What the exercise asks:
Lines from the beginning of the data below through the one containing "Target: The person" are to be printed exactly as they appear.

Data:
########################################

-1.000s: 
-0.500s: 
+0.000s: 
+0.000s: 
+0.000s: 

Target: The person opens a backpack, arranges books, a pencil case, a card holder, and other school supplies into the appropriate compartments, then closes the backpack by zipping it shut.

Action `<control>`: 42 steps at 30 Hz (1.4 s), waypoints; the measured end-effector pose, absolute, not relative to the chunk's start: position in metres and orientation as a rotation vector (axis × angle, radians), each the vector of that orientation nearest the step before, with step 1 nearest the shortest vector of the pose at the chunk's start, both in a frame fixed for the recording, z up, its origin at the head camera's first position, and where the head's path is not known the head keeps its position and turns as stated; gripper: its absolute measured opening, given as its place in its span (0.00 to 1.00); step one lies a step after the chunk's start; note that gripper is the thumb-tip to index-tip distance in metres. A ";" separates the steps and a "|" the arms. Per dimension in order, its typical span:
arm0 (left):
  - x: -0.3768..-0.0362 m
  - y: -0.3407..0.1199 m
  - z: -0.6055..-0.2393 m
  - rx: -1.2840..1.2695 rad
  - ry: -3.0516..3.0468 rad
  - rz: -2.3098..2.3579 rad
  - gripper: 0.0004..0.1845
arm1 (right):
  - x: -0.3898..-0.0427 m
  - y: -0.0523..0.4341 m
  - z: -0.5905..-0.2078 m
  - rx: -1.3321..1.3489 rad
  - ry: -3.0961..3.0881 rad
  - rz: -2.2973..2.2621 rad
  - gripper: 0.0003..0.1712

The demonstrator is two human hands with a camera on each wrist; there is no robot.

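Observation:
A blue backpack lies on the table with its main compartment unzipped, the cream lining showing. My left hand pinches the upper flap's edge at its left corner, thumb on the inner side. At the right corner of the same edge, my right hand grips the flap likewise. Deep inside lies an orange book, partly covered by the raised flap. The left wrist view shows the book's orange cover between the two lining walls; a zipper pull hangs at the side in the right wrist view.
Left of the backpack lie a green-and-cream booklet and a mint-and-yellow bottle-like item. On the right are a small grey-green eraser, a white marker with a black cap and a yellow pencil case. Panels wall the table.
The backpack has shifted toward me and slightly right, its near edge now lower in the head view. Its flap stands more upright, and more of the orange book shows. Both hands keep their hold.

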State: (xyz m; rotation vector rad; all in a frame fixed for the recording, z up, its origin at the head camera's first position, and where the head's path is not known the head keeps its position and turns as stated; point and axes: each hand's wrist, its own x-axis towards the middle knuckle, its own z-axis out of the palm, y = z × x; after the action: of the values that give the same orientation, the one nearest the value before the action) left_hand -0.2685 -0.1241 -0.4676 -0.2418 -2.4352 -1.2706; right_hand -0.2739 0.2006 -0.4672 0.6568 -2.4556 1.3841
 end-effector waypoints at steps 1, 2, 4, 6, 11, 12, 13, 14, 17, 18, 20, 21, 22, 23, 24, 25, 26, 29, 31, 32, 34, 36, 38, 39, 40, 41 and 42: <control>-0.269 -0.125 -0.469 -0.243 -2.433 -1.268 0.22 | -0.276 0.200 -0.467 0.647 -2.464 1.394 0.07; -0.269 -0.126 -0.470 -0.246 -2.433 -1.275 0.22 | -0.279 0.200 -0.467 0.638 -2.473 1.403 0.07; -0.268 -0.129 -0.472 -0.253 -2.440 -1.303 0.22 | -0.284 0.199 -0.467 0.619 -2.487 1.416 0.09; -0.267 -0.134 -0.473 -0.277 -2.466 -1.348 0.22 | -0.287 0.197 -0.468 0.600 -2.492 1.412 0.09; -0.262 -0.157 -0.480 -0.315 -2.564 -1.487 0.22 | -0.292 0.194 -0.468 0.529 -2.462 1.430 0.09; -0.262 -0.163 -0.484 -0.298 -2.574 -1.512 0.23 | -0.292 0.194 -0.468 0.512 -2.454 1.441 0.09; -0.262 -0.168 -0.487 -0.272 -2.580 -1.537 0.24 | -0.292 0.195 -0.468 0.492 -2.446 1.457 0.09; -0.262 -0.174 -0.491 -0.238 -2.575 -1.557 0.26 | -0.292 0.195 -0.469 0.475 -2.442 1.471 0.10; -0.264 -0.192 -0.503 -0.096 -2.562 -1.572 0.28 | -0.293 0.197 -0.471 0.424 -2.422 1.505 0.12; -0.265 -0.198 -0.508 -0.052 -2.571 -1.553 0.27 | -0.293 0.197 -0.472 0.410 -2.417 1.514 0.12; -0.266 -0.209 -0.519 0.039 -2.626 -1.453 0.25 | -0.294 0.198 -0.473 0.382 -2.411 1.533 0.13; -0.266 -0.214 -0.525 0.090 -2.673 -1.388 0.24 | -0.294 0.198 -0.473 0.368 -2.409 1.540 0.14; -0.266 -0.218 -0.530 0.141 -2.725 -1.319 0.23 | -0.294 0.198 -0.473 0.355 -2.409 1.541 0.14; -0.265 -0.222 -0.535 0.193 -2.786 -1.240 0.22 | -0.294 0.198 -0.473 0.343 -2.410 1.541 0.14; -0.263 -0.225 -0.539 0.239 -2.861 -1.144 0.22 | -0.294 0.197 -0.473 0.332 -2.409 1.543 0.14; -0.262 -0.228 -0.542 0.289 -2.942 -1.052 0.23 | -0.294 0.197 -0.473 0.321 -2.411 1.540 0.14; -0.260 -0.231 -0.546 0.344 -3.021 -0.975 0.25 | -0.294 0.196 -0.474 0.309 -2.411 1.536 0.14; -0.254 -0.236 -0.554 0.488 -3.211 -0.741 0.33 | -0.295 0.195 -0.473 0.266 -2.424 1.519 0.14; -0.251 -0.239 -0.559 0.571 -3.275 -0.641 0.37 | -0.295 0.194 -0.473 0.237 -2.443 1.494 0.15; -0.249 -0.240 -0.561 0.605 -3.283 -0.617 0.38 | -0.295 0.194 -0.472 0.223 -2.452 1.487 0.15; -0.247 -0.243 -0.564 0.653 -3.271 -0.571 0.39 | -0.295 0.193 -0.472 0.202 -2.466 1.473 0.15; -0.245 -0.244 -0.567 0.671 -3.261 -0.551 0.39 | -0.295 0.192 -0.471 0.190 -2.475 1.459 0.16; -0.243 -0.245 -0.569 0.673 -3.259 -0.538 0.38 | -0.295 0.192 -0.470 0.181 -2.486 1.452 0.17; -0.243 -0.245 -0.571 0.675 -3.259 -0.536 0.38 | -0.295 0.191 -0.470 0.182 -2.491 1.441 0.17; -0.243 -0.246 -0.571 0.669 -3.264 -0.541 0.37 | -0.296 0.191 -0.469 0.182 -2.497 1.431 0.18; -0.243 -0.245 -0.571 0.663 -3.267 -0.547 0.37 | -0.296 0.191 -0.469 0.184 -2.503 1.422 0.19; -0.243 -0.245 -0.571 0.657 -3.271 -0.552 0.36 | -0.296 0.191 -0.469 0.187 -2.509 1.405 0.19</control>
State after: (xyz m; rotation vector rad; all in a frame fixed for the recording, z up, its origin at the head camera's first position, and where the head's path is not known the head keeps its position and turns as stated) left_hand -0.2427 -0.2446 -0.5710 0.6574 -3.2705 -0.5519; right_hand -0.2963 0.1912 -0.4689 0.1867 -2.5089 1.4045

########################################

Reply to the task:
-1.000s: 
-0.500s: 
+0.000s: 
+0.000s: 
+0.000s: 

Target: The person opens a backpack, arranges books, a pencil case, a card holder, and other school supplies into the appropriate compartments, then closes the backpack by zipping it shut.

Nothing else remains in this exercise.